Vivian Carter is fed up. Fed up with her small-town Texas high school that thinks the football team can do no wrong. Fed up with sexist dress codes and hallway harassment. But most of all, Viv Carter is fed up with always following the rules.
Viv’s mom was a punk rock Riot Grrrl in the ’90s, so now Viv takes a page from her mother’s past and creates a feminist zine that she distributes anonymously to her classmates. She’s just blowing off steam, but other girls respond. Pretty soon Viv is forging friendships with other young women across the divides of cliques and popularity rankings, and she realizes that what she has started is nothing short of a girl revolution.
This book was a rare experience for me for two reasons. One: it is a young adult novel, which is not a genre I tend to read. Two: I loved it so much that I read it in less than twenty-four hours. Vivian, a sixteen year old high school student from a small town in Texas, decides to start a Riot Grrrl-inspired zine called Moxie to vent about the sexism and harassment which is commonplace in her school. Vivian’s small act of defiance quickly grows into a movement, empowering young women (and men) across the school to challenge the behaviours and indeed the wider school environment which are both so patently unacceptable.

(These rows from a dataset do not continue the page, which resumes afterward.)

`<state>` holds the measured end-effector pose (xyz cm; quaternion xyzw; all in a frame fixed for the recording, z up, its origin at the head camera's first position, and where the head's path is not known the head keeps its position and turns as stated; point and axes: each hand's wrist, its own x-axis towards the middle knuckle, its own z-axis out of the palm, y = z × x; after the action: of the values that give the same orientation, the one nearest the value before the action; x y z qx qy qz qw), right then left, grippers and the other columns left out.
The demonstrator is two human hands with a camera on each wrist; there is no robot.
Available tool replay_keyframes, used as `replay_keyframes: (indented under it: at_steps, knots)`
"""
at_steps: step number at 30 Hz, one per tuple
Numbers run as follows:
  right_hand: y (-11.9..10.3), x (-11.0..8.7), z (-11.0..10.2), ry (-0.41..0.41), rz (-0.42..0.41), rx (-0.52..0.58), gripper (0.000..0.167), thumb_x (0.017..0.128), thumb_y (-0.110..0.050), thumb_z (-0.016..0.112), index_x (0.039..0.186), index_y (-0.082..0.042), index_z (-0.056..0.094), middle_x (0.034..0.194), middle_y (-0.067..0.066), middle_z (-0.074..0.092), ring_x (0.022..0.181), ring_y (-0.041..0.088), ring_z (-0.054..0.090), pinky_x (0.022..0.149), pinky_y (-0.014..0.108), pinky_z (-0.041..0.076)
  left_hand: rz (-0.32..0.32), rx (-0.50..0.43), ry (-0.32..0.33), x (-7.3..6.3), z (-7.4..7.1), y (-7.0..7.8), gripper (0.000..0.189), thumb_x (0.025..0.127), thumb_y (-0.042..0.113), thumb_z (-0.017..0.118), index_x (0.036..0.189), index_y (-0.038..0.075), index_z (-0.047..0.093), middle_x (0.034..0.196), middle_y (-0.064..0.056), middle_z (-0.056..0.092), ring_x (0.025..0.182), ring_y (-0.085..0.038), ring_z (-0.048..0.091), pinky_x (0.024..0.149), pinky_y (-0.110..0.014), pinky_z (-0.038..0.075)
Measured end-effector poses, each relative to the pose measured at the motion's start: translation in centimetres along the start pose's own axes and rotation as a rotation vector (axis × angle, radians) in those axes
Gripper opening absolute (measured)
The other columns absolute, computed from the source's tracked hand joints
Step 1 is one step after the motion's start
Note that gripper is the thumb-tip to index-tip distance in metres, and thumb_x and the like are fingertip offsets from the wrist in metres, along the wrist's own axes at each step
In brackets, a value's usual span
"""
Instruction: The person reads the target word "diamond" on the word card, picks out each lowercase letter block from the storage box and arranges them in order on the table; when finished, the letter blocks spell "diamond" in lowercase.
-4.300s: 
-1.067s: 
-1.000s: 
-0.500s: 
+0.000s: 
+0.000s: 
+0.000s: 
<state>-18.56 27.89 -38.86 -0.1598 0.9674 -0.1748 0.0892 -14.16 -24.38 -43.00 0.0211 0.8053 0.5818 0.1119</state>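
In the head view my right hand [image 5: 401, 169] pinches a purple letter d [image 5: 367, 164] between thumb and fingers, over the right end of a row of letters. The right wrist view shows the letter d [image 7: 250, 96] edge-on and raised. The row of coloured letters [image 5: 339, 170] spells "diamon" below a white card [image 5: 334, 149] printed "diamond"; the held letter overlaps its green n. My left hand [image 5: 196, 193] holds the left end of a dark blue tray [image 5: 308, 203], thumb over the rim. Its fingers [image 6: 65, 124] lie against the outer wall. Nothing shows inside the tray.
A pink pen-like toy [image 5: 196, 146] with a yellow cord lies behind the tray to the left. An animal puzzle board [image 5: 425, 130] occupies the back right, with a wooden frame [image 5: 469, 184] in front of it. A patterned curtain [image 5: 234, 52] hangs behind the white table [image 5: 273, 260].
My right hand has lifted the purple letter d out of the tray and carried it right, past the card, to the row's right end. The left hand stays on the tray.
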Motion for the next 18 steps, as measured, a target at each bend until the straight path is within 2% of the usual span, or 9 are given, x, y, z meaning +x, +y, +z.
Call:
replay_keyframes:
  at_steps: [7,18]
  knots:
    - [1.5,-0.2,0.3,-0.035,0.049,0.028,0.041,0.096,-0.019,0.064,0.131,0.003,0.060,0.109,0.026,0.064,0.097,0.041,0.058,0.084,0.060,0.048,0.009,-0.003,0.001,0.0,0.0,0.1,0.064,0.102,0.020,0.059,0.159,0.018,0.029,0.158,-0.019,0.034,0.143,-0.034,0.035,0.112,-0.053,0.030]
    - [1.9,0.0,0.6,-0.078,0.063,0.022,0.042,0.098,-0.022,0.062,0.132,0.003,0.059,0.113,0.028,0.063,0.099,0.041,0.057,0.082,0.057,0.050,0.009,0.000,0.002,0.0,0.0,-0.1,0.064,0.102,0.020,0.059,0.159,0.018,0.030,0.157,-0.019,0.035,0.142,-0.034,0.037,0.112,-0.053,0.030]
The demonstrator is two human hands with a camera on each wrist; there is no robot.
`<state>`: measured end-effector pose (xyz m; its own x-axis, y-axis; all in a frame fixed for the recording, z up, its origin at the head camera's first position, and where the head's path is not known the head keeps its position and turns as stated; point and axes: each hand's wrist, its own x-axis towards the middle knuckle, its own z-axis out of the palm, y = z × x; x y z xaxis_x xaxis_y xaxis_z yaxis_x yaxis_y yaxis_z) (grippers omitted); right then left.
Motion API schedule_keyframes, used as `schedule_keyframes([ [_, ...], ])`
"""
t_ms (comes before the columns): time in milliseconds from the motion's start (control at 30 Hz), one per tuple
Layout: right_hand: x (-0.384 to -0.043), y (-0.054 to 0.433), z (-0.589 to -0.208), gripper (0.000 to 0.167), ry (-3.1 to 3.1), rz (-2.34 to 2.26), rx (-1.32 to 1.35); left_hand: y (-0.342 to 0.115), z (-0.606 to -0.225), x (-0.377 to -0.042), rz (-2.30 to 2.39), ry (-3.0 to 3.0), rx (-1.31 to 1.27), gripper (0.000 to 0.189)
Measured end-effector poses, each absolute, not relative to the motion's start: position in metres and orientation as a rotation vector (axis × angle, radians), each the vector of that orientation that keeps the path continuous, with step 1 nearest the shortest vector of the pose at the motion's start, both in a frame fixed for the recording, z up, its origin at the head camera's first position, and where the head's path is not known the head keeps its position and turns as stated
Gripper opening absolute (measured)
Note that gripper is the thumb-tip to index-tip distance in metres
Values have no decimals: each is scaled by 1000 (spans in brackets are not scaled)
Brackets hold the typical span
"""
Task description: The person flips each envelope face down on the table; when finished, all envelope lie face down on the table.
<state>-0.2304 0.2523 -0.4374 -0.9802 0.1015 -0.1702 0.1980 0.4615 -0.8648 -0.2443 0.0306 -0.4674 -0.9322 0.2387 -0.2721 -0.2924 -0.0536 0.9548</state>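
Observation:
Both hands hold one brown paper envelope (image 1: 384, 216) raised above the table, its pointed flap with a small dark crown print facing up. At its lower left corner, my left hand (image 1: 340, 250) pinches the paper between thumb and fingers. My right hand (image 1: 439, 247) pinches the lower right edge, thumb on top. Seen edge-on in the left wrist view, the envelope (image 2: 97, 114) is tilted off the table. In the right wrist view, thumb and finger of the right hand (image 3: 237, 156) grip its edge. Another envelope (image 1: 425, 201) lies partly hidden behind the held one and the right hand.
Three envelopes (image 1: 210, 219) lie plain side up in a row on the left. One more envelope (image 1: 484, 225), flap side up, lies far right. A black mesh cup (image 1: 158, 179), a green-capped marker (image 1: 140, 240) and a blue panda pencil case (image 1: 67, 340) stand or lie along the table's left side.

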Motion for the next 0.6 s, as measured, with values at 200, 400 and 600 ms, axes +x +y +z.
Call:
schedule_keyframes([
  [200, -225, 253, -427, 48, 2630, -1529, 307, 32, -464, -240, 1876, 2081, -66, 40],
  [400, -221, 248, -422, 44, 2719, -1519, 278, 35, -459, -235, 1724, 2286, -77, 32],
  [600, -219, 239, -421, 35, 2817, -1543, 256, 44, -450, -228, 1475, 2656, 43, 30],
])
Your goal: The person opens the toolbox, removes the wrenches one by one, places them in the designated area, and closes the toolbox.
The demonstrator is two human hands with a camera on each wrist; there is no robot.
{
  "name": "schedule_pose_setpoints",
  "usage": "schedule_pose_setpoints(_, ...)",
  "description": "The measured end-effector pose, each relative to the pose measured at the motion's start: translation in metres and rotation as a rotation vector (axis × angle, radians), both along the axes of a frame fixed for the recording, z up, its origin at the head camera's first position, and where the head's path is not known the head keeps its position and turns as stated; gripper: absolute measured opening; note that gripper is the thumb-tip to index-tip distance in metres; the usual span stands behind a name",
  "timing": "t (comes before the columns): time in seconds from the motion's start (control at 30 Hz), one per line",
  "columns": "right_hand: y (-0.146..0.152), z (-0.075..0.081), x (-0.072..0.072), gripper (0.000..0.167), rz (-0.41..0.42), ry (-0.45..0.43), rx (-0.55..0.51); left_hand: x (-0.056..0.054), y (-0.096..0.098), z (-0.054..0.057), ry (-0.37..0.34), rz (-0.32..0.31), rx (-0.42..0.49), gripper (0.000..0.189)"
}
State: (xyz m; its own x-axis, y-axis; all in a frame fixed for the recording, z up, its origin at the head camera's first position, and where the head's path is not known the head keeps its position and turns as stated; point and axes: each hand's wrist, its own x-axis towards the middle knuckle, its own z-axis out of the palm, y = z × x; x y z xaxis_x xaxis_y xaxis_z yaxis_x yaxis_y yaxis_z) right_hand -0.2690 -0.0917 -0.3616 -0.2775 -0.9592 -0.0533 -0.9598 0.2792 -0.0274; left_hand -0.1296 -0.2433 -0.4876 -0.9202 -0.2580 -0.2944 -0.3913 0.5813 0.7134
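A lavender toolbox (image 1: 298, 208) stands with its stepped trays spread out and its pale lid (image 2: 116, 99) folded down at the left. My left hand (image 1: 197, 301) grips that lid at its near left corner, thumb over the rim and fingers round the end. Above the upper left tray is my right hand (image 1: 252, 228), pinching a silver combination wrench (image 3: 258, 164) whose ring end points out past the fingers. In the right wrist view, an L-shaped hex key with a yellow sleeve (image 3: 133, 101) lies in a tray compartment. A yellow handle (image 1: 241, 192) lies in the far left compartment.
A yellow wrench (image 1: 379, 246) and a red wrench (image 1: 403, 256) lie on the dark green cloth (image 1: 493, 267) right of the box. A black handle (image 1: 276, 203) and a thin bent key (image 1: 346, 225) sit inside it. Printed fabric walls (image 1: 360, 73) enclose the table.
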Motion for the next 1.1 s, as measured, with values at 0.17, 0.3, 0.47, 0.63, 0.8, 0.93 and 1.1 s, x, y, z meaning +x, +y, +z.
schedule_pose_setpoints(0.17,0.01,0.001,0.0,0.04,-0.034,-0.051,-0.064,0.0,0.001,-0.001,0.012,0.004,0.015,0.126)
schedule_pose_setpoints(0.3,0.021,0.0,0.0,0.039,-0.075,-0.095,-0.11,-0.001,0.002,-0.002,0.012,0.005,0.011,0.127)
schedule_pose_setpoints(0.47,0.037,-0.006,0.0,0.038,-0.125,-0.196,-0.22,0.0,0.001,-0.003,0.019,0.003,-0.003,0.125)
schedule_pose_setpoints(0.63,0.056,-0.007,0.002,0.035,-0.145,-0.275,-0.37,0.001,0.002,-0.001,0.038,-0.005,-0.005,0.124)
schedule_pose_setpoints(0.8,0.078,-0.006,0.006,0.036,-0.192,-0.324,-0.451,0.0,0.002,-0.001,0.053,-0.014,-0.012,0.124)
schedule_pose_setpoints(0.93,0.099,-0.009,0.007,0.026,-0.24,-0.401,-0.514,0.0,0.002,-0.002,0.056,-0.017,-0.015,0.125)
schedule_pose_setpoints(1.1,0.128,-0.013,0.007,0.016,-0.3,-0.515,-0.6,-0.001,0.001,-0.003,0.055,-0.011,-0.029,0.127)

I am loathe to use the term ‘girl power’ but effectively, that is what this story is all about. The homage to the Riot Grrrl movement of the early 1990s is heart-warming and (for those of us of a certain age) a little nostalgic. Mathieu does a really good job of crafting an engaging, entertaining plot filled with interesting, complex characters. The protagonist, Vivian, is drawn very realistically; a typical sixteen year old girl who just wants to get on with her studies and keep herself out of trouble. However, she also cannot help but see the unfairness and discrimination going on all around her and ultimately rebels, and rightly so! She is joined by her friends and classmates, an interesting supporting cast who are all different but ultimately come together in mutual support and recognition that they are more powerful together than apart.
In terms of the plot Mathieu deals well with a range of issues which confront young women, from sexist jokes in the classroom, to the institutional sexism of targeting female students over their appearance, to the most sensitive and serious issues like sexual assault. I also liked that the story was not framed as boys versus girls; indeed, not all the young women in the story were keen feminists (at first, anyway) and not all of the boys were participating in the sexist behaviour, with some actually joining in with the Moxie revolution. The result is a realistic story about growing a movement, taking back control, and realising that we are all more similar than we are different. It is also a story about feminism and what it means to be a feminist in an age when people often talk about feminism as though it’s no longer relevant. I’m not normally one to quote at length from books but these few lines, when Vivian realises the power of what she’s started, really struck a chord with me:
“This is what it means to be a feminist. Not a humanist or an equalist or whatever. But a feminist. It’s not a bad word. After today it might be my favorite word. Because really all it is is girls supporting each other and wanting to be treated like human beings in a world that’s always finding ways to tell them they’re not.”
In short, this was a highly entertaining, relevant and powerful read. Five stars.